Everyone knows that being traded or getting cut is simply part of the business of the National Football League, but to Kelly, there is still a proper protocol to doing those types of unsavory things.

He knows that did not happen in the case of McCoy, and he takes responsibility for that.

"Every player that's ever left this team I've talked to them personally myself," Kelly said. "Everyone that is in town we talk to them individually here in our office. I talk to them, the coordinator talks to them, the position coach.

"We have a way that we do it that I think is the right way to do it, and it wasn't exercised in (the case of McCoy.)"

It's not that Kelly regrets trading McCoy. He insisted again it was because of high salary-cap money. He just wishes the process of informing had been handled better.

Whether it happened by chance, circumstance, accident or all three, McCoy, who played six years for the Eagles and two for Kelly, deserved better than to find out via a news announcement.

"He is this team's all-time leading running back here and he felt like he was disrespected," Kelly said of McCoy. "It was wrong and because I was part of it, it's on me."

Not that Kelly's mea culpa will lighten McCoy's anger. He said on Wednesday that while he is not enemies with Kelly, he would not shake the coach's hand if offered to him.

Kelly said that's "OK" but he would shake McCoy's if the opportunity arose.

Honestly, I don't expect either to search the other out on Sunday, so it's a moot point.

What isn't moot, however, is how McCoy's actions toward Kelly after the trade helped expand the narrative of Kelly being non-player friendly.

Kelly has not been one to go into damage-control mode and always brushes off criticism by mentioning the person is entitled to their opinion.

Still, Kelly didn't simply dismiss the McCoy trade because he knows things did not go right, and he wanted it to be known that is not how the Eagles typically operate.

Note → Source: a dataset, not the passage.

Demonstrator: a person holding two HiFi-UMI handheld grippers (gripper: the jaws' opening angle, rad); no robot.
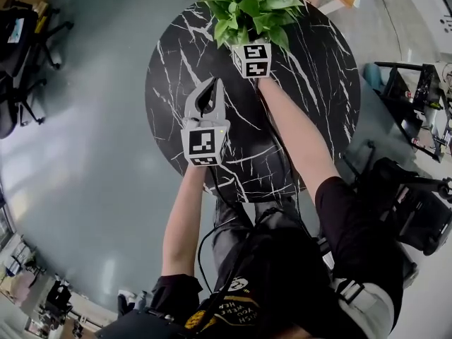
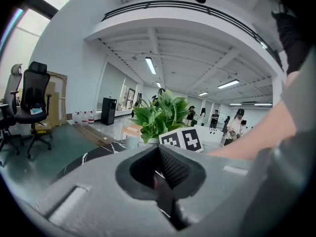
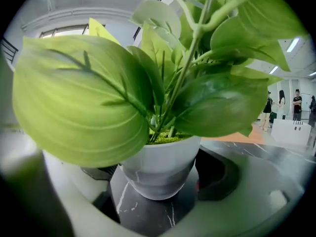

"When we traded for (quarterback Sam Bradford) and (former quarterback Nick Foles) with (St. Louis Rams coach Jeff Fisher), it was a great situation," Kelly said. "Jeff and I were on the phone together and said, 'All right, when are you going to make the call?'

"Let's call now. We got off the phone and we each called our player. He texted me when he was done. I texted him when I was done

"I then called Sam and (Fisher) then called Nick. That's the way it should have been done. It wasn't handled that way with LeSean. I understand why he would not be happy about that and he shouldn't be happy about that. "I would apologize for that because it didn't happen the right way."